Defendant Wausau Insurance Company 1 insured Eastman's father through a no-fault insurance policy. According to letters from defendant, as a settlement for any claims Eastman may have had against her father,2 it paid $37,500 to Eastman. The settlement money was placed in a fund under the protection of the probate court. Defendant also agreed to pay Bencheck $20 a day for her care of Eastman.
According to Bencheck, she called defendant “constantly,” on “[d]ifferent occasions, different times” about whether she was entitled to additional benefits for caring for Eastman. She was told, usually by Albert Abdey, a claims adjuster, that defendant had paid everything that it was going to pay to Eastman and that she should petition the probate court to get money from the settlement proceeds. Bencheck testified that defendant never informed her that she was entitled to attendant care benefits that were paid on an hourly basis. In 1989, Bencheck suffered financial difficulty, and after the probate court denied a request for money from Eastman's settlement proceeds, she was no longer able to care for Eastman.
In April 1990, plaintiff took over the care of Eastman. She received $20 a day from defendant for caring for Eastman. The payment, at some time, increased to $21 a day. When plaintiff inquired about the increase, Abdey replied that it was a cost of living adjustment. There was no testimony from plaintiff that she ever asked Abdey if she was entitled to receive additional benefits for caring for Eastman.
Abdey admitted that he never advised either Bencheck or plaintiff that they were entitled to attendant care benefits based on an hourly rate. He did not believe they were entitled to such benefits because such benefits “make[ ] it [the caring of the disabled person] a job.” Further, he did not recall Bencheck ever asking him if she was entitled to additional benefits. And, even if she had, Abdey would not have advised her of any benefits because defendant was paying the benefits it had agreed to pay in the settlement.
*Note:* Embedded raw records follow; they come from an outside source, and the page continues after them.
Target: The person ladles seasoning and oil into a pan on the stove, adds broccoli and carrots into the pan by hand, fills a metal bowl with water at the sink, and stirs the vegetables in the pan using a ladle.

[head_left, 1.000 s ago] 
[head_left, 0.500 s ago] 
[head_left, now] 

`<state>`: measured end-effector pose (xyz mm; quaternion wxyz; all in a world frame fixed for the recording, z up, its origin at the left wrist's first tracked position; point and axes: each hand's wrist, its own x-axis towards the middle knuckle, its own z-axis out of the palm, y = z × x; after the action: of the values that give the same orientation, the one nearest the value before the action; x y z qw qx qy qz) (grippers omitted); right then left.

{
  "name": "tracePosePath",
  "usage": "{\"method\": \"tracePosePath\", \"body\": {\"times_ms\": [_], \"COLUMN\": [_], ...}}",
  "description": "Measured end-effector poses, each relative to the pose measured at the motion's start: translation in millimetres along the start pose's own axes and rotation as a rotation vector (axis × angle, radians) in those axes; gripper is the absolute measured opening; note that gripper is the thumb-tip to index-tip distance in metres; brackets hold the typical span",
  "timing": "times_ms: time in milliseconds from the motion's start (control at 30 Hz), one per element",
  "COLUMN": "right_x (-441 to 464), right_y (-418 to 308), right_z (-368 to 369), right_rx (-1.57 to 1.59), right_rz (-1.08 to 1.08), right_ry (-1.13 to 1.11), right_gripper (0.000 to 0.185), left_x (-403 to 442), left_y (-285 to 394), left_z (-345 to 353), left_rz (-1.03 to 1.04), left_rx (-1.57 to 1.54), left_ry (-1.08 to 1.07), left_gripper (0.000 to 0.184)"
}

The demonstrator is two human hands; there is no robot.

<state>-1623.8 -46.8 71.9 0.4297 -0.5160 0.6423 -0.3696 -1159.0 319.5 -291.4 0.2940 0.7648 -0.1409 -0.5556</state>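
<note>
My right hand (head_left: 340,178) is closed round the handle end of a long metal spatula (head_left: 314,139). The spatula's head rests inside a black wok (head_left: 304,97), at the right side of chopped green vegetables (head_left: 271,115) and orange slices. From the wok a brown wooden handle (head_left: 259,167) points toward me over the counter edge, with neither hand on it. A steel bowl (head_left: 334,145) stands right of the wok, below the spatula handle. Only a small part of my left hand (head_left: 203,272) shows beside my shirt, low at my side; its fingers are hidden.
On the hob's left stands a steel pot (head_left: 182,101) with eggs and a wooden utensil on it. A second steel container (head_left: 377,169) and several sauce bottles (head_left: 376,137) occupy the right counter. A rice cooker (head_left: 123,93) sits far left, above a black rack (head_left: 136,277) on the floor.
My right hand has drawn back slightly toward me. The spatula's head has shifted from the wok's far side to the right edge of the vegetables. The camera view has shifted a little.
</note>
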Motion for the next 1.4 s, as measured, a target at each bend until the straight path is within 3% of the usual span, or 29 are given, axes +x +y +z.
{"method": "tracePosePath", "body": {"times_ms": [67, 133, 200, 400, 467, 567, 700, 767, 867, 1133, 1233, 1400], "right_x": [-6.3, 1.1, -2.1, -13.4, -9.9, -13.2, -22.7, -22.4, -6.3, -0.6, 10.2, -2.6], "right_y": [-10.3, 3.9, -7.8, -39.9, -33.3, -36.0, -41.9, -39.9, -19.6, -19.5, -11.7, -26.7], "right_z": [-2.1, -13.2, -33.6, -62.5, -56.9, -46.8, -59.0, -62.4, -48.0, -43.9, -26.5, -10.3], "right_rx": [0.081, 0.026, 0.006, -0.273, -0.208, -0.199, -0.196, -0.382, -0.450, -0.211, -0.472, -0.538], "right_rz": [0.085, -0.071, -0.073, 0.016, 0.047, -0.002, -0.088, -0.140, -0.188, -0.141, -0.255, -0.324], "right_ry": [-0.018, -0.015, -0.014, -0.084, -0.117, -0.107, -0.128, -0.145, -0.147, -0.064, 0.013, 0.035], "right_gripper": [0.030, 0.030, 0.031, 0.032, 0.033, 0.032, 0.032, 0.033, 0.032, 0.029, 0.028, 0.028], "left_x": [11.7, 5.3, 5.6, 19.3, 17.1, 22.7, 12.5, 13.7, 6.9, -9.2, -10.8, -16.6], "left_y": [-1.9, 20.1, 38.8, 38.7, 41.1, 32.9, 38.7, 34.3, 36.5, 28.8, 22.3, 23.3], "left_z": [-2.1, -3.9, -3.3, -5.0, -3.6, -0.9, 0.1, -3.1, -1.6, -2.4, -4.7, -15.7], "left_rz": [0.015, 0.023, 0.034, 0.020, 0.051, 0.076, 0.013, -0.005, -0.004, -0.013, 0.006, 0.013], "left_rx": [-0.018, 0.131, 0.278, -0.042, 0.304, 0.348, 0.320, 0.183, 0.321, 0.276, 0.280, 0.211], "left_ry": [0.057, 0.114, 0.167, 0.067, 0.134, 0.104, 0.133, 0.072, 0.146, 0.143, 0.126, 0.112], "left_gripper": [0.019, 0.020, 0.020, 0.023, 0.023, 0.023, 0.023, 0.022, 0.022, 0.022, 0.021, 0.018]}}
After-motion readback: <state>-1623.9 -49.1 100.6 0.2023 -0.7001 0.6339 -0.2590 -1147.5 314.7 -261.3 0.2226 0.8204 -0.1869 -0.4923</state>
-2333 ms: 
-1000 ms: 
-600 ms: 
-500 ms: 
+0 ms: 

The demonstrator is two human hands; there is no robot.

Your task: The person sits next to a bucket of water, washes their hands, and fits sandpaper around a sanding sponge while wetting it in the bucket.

In the summer of 2006, plaintiff sued defendant for breach of contract. The complaint was later amended to include a claim for fraud or fraudulent misrepresentation. Plaintiff alleged that defendant, despite having knowledge that Eastman required supervision 24 hours a day, never told or advised her that she was entitled to attendant care benefits. Plaintiff also alleged that, when she inquired about whether she was entitled to additional benefits, defendant told her that no additional benefits were available to her. Plaintiff alleged that defendant made material representations that were false, made the representations knowing that they were false or made them recklessly without knowledge of the truth, made the representations with the intent that plaintiff would rely on them, and that plaintiff did rely on the representations.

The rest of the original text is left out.